Sawgrass (Cladium jamaicense) responses as early indicators of low-level phosphorus enrichment in the Florida Everglades

  • Stephen M. SmithEmail author
  • Jennifer A. Leeds
  • Paul V. McCormick
  • P. Brian Garrett
  • Malak Darwish
Original Paper

Abstract

Anthropogenic phosphorus (P) inputs to the Florida Everglades have produced dramatic changes in the wetland vegetation of this otherwise oligotrophic system. While the proliferation of undesirable plant species in response to enrichment has been well documented, nutrient-related changes in the physiological and morphological attributes of existing vegetation, prior to any shifts in species composition or changes in the spatial extent of certain taxa, have yet to be adequately characterized. In this experiment, three sawgrass-dominated areas were enriched with P for 3 years at rates of 0.4 g P/m2/year (HP), 0.1 g P/m2/year (LP), or 0 g P/m2/year (controls) to assess potential impacts of P-enriched discharges from stormwater treatment areas into the Everglades. Elevated concentrations of TP in rhizomes and leaves and reduced ratios of leaf N:P were detected in HP plants within ~1 year at most sites.

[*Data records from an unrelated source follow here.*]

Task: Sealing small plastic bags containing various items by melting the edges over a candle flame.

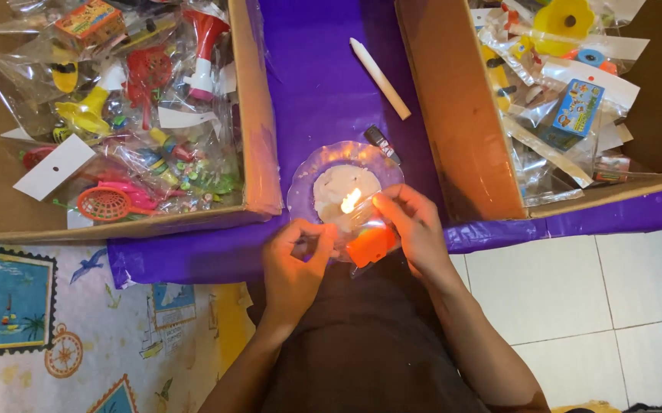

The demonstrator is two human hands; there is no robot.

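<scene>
Two hands in view, both mine, over a clear dish (pixel 308 172) on the purple sheet (pixel 316 76). Left hand (pixel 294 264) is pinched shut on the near-left edge of a clear bag (pixel 358 222). Right hand (pixel 415 229) is pinched shut on the bag's right edge, fingertips (pixel 383 203) close to the flame (pixel 350 200). Bag has an orange toy (pixel 371 243) inside, sitting at its near end, between my hands.

Flame comes off a low white candle (pixel 339 187) in the dish. Bag's open edge sits right at the flame, touching or just above; I cannot tell which.

Step, as I read it: heat-sealing the bag mouth on the candle. Next move would call for drawing the edge along the flame evenly, film taut, fingers kept off the heat. Risk: film burns through or fingertips get hot.

Around it: left box (pixel 258 115) full of bagged plastic toys, right box (pixel 453 115) with more of the same. White stick (pixel 381 78) lies on the sheet far of the dish, small dark lighter (pixel 382 144) at the dish's far-right rim. Patterned mat (pixel 78 336) near left, tiled floor (pixel 576 306) near right.
</scene>
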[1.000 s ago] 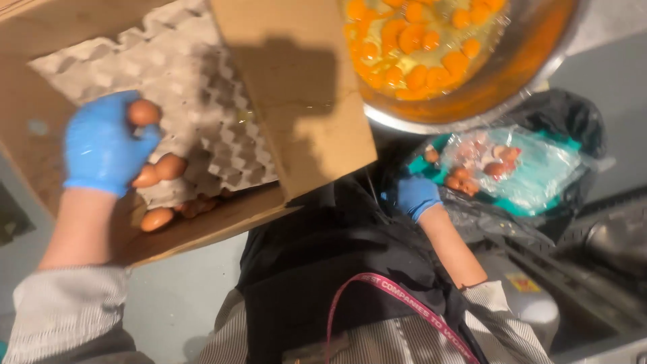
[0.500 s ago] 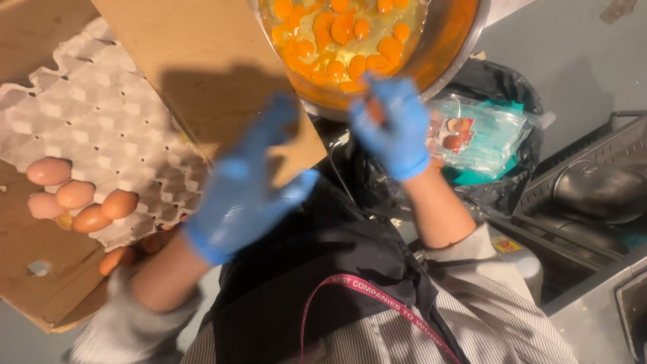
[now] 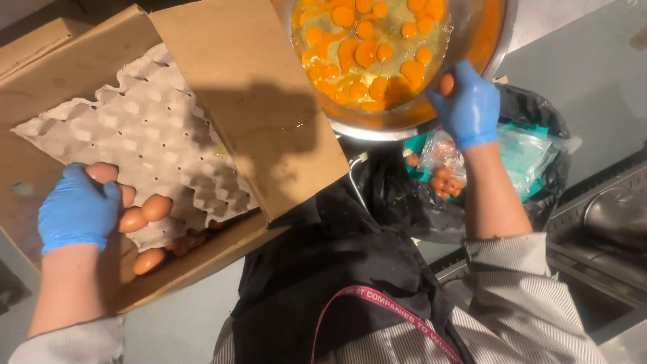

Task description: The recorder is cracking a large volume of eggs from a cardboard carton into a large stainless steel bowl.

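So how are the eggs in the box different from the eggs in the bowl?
The eggs in the box are whole, brown and dry in their shells; the eggs in the bowl are cracked open, with bright orange yolks floating in liquid. The box ones sit apart on a grey paper tray; the bowl ones are crowded together. Each has a blue-gloved hand at it.

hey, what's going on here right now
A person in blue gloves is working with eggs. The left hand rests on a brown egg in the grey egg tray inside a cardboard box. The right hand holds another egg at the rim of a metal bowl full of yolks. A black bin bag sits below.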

Live leaf densities, plant heights, and plant densities of the HP groups were generally higher than LP and control groups after 2 years, a pattern that was evident even after major fire events. Total aboveground biomass was significantly elevated in both HP and LP treatments at two of the three sites after 3 years. No change in species composition was detected during the study. Planned hydrologic restoration measures will increase P loads into parts of the Everglades that have not previously experienced anthropogenic P enrichment. Monitoring native vegetation such as sawgrass can be a sensitive and relatively robust means of detecting unintended P enrichment in these areas prior to shifts in vegetation community composition or changes in area cover of key species.

Keywords

Ecological indicators Everglades Phosphorus Plant morphology Sawgrass Vegetation community Wetlands 

Notes

Acknowledgement

This work was funded by the South Florida Water Management District, 3301 Gun Club Road, West Palm Beach, FL 33406.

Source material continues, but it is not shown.